Intel is back to mocking Apple, having posted a series of tweets highlighting the shortcomings of Apple's M1 processors.
Until recently, Intel CPUs were an integral part of all MacBooks – and many Mac devices still ship with an Intel processor. However, Apple last year announced that it would design processors inside its new Mac computers, ditching Intel after 15 years.
It doesn’t seem Intel has taken has taken the break up well, as the company has this week taken to Twitter to mock Apple's M1-powered MacBooks.
One tweet, for example, points out the gaming capabilities of Intel chips. Intel mentions Rocket League, a game that is not available on Apple's platform. “If you can power a rocket launch and launch Rocket League, you’re not on a Mac,” the tweet reads.

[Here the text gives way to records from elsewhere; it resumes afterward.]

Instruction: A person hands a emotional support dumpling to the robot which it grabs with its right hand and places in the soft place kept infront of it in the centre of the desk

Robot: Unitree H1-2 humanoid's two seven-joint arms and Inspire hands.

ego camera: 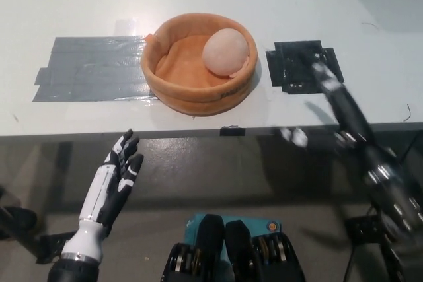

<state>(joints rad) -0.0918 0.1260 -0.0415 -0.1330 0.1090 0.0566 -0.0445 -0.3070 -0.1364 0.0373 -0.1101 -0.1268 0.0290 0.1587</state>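
Observation:
A pale pink dumpling plush (pixel 225 51) rests inside the round orange soft basket (pixel 173 85) at the middle of the white desk, leaning against the basket's right wall. My black right hand (pixel 334 107) is blurred by motion at the desk's right front edge, well clear of the basket, its fingers spread and holding nothing. Below the desk edge at the lower left my white left hand (pixel 114 183) rests, fingers apart and empty.
Grey tape strips (pixel 89 76) cover the desk left of the basket. A black tape patch (pixel 301 65) lies right of the basket. The desk's front edge (pixel 198 133) runs across the middle of the view.

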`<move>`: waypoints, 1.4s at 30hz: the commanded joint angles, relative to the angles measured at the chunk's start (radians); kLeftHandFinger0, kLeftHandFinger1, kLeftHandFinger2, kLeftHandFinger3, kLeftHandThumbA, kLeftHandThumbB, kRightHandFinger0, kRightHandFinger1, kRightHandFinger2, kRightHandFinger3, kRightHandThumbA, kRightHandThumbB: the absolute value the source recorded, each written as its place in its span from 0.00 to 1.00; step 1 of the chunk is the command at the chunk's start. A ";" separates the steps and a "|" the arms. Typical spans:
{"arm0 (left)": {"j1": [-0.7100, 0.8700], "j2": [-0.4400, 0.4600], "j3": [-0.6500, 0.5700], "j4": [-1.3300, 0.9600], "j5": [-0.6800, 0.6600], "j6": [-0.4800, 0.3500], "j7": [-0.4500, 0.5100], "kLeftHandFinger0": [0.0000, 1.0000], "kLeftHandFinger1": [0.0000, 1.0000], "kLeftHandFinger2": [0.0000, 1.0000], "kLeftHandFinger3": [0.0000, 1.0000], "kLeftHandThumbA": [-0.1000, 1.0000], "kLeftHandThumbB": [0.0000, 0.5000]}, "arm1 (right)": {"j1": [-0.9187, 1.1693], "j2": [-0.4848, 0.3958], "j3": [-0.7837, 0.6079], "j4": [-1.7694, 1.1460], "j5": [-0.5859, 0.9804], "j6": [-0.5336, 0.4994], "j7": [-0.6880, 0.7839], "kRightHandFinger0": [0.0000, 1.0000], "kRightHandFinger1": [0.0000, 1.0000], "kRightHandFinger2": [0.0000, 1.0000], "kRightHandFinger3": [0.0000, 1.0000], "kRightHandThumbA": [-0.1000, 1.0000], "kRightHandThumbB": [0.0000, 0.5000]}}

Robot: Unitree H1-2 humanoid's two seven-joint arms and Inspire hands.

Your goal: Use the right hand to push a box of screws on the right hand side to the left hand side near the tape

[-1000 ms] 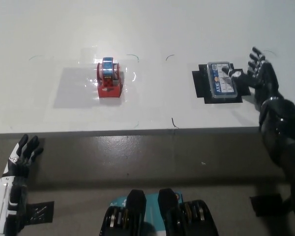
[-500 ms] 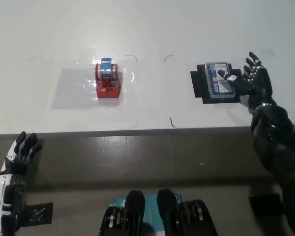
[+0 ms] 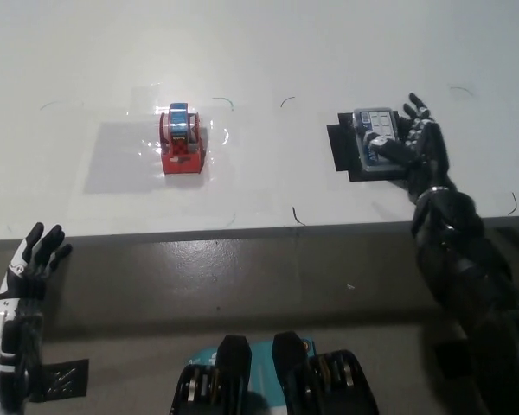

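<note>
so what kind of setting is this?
Likely a lab test bench: a bare white table with pen marks and a black tape patch, holding only a red tape dispenser and a box of screws.

White table fills the upper part of the view, with glare near its middle left and faint pen marks. Below its front edge: grey-brown floor. Black tape strip on floor, lower left.

The black right hand covers the right part of the screw box, whose label print is too small to read. The white left hand is cut off at its forearm by the picture's bottom edge.
</note>
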 commanded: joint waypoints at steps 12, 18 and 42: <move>-0.012 0.032 0.007 -0.032 -0.018 -0.014 -0.007 1.00 1.00 1.00 1.00 1.00 0.22 | -0.028 0.166 -0.006 0.006 0.050 0.023 0.027 1.00 1.00 1.00 1.00 1.00 0.24; -0.009 0.031 0.004 -0.029 -0.022 -0.018 -0.008 1.00 1.00 1.00 1.00 1.00 0.21 | -0.035 0.192 -0.004 0.005 0.053 0.029 0.070 1.00 1.00 1.00 1.00 1.00 0.34; -0.014 0.043 0.002 -0.046 -0.026 -0.013 -0.011 1.00 1.00 1.00 1.00 1.00 0.21 | -0.119 0.330 -0.210 0.004 0.232 0.034 -0.042 1.00 1.00 1.00 1.00 1.00 0.39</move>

A second tweet points out the lack of a touchscreen on Apple's Macs, sniping: "Only a PC offers tablet mode, touch screen and stylus capabilities in a single device."
Intel's tweets link to a video from YouTuber Jon Rettinger, that compare laptops equipped with Intel chips to Apple’s M1 Macs.
"If you're looking for a good laptop in 2021, there are many things to consider, but processor choice might be more important than you think," a description on Rettinger's video reads. "You might be considering Apple's new M1-based laptops, but before you hit the buy button, let me show you what Intel's new Evo laptops can offer you!"
Intel’s aggressive tweets come just days after the company posted a series of cherry-picked benchmarks designed to provide that its 11th-generation processors are better than Apple’s ARM-based M1 chips.
Apple columnist Jason Snell referred to the benchmarks as "M1-unfriendly" in commentary shared on his website Six Colors.
"Inconsistent test platforms, shifting arguments, omitted data, and the not-so-faint whiff of desperation," wrote Snell. "Today's M1 processor is a low-end chip for low-end systems, so Intel only has a small window to compare itself favorably to these systems before higher-end Apple silicon Macs ship and make its job that much harder."